Reproducing the MQ results #2

Closed ardarslan closed 12 months ago

ardarslan commented 1 year ago

Hello,

In your paper, you mentioned that your final submission for the MQ Task on eval.ai is produced by ensembling predictions from three models. Could you please provide the config files for these three models? I am also confused about the combination of the features I should use. Is it EgoVLP+InternVideo or EgoVLP+InternVideo+SlowFast+Omnivore?

Edit: When I followed the instructions under "Train on MQ (Train + val)" and "Submission (to Leaderboard test-set server)" in the README file, I got the following scores on eval.ai for the test split:

{"Recall@1x,tIoU=0.5": 43.15983417779825, "average_mAP": 26.092527253173575}

ardarslan commented 1 year ago

Hi, I need to reproduce your results to continue my thesis, I would really appreciate any reply. Thank you!

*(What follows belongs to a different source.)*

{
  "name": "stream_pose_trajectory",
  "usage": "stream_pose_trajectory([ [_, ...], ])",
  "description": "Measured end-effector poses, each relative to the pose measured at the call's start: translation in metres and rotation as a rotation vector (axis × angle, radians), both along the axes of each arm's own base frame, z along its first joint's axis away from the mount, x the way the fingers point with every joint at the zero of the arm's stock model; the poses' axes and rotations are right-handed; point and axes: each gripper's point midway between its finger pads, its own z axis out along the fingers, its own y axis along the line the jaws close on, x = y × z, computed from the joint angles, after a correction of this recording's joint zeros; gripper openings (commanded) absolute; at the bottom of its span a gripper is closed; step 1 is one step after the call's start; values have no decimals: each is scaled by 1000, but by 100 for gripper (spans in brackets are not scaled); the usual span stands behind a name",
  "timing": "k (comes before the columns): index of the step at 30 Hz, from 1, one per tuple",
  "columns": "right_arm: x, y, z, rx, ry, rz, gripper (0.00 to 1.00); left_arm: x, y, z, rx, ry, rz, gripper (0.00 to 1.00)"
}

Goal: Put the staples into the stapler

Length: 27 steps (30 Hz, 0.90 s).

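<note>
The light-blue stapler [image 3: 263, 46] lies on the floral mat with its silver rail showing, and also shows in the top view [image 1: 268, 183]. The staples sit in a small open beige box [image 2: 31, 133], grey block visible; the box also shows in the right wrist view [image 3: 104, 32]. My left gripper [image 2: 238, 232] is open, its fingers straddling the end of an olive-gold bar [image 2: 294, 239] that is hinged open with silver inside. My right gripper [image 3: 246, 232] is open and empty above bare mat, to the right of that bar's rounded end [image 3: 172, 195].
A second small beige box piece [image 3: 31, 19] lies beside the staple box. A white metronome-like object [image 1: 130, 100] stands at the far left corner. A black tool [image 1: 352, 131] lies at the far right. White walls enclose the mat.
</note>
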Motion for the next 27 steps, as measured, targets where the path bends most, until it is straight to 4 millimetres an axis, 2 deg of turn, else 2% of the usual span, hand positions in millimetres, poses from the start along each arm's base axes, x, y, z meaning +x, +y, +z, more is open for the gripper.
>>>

JonnyS1226 commented 1 year ago

Hi, sorry for the late reply. I was just busy with something else. Finally, we use EgoVLP+InternVideo+SlowFast+Omnivore features.
And I have three comments:

  1. Ideally, only using one model will achieve 27-28 average mAP and 46-47 recall1x@0.5 on val set. Have you reproduced similar results on val set?
  2. Training on trainset, our best results on val set occurs around 11-th epoch (if 15 epoch totally). So that training on train+val, we also choose 11-th or 12-th epoch checkpoint as the best one.
  3. We ensemble models (i.e., ensemble 11-th or 12-th ckpt trained by different configs.). The differences between these configs are just about "learning rate", "embed_dim", "regression range" or just seed, e.t.c. I will upload tomorrow together with "infer_ensemble.py"

Hope it helps.

ardarslan commented 1 year ago

Hi, thank you for your reply, and no problem! The scores I reported above were from using the checkpoint from the 15th epoch. I also tried using the 11th and the 12th epochs.

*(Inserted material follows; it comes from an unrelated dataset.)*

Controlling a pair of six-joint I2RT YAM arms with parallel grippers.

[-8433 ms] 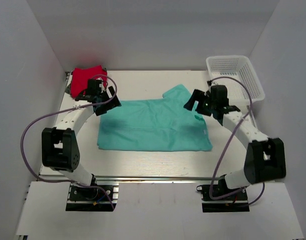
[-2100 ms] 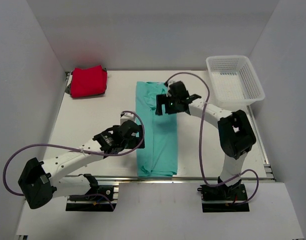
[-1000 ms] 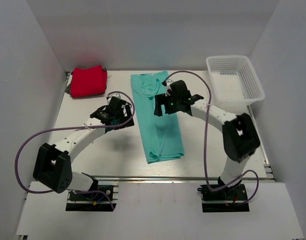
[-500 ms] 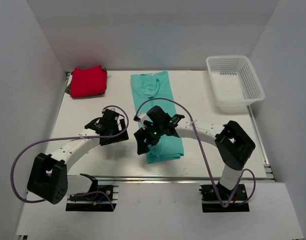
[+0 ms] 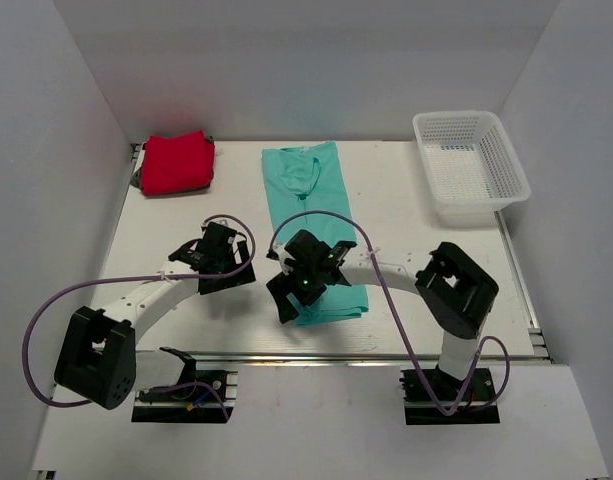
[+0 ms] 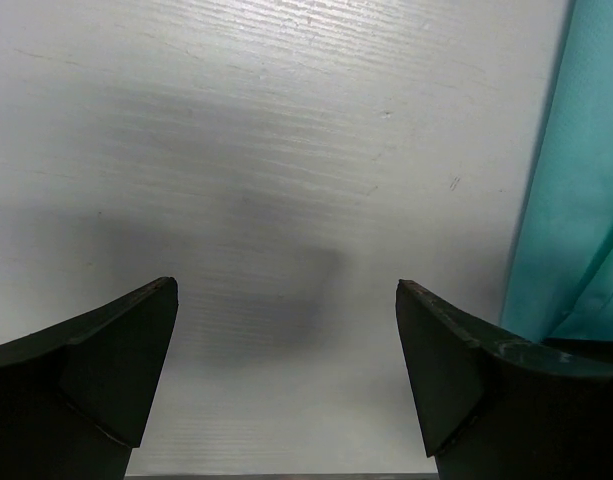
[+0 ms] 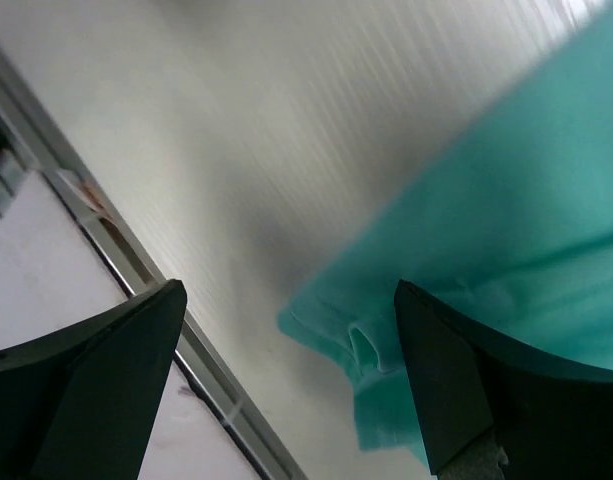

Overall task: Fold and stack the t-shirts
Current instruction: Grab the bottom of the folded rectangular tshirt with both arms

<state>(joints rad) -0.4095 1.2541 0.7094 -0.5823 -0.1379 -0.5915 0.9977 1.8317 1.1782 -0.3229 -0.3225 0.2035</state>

15th: {"Recall@1x,tIoU=0.5": 43.15983417779825, "average_mAP": 26.092527253173575} 11th: {"Recall@1x,tIoU=0.5": 45.50898203592814, "average_mAP": 27.106595524719427} 12th {"Recall@1x,tIoU=0.5": 44.58774758175956, "average_mAP": 26.669235981716433}

I used all the features in these three submissions. I would be very glad if you could share the other configs and infer_ensemble.py.

ardarslan commented 12 months ago

Hi again, I was wondering if there is any update on this issue. Thanks!

JonnyS1226 commented 12 months ago

Sorry for the late reply. I have updated it. You can use infer_ensemble.py to do ensembling. The expected ensembling average_mAP is around 29.

ardarslan commented 12 months ago

No problem, thanks a lot for all your help!